Given information: Begin
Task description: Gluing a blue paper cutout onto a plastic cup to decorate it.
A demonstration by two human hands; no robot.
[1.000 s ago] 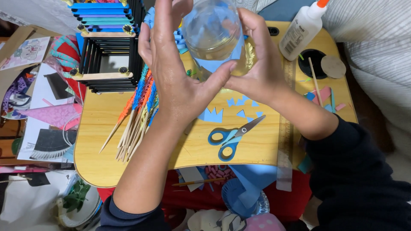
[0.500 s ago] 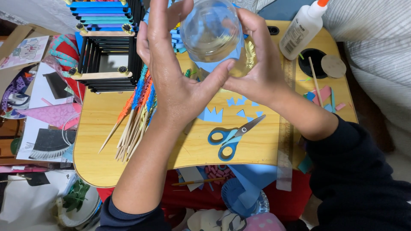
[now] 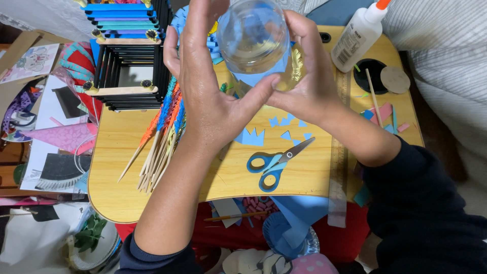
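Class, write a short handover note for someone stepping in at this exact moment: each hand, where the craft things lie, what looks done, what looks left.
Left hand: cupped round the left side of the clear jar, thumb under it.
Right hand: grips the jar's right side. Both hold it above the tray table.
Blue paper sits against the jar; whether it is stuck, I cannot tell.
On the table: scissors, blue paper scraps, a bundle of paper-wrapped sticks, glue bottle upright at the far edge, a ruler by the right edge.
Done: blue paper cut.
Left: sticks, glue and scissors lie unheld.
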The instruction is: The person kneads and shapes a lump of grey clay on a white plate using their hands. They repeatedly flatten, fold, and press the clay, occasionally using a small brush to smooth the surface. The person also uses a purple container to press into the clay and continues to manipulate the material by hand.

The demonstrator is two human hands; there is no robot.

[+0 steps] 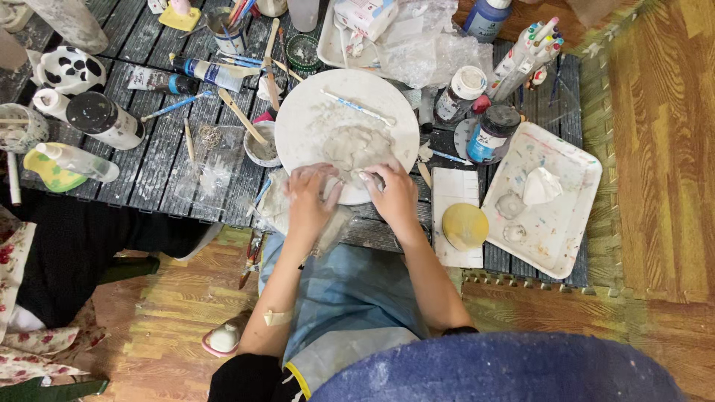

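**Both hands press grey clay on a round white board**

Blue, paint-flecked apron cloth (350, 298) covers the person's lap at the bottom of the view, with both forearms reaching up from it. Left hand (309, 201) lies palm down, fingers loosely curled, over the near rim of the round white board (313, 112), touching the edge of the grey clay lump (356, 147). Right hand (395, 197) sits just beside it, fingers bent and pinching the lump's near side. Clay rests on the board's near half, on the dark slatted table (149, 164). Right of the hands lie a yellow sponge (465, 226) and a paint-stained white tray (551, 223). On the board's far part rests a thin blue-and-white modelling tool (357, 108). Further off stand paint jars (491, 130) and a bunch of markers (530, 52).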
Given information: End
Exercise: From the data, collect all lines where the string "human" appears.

Solution to the exercise:
A demonstration by two human hands; no robot.
The demonstrator is two human hands; there is no robot.

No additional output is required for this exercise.